> What the task requires: For the listing that follows, give again exactly the lines from the one with "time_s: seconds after" to the one with "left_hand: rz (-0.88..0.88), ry", including both.

++++++++++

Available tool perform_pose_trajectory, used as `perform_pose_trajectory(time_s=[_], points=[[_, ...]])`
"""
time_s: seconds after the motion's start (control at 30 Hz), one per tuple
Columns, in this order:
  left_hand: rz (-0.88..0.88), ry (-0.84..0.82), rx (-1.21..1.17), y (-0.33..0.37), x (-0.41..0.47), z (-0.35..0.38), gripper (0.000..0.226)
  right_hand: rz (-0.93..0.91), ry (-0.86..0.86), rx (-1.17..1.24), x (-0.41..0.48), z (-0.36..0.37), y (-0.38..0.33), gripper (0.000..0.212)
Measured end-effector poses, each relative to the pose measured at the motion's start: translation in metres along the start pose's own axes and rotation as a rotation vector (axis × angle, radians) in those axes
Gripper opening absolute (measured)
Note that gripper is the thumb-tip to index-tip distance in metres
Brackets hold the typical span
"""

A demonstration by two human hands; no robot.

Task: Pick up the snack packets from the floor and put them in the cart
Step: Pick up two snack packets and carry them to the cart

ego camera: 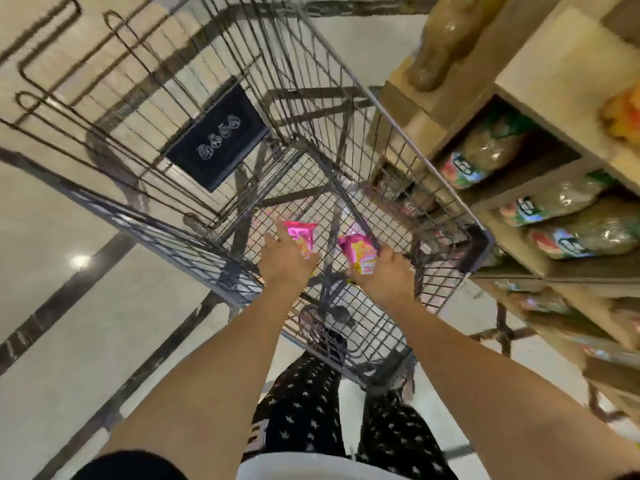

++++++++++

> Answer space:
time_s: seconds after the motion's start (control at 30 Hz), one per tuple
Columns, in this order:
  left_hand: rz (-0.88..0.88), ry (-0.84..0.82), rx (-1.21..1.17), y (-0.33..0.37), x (-0.41..0.47), z (-0.35..0.38), gripper (0.000..0.226)

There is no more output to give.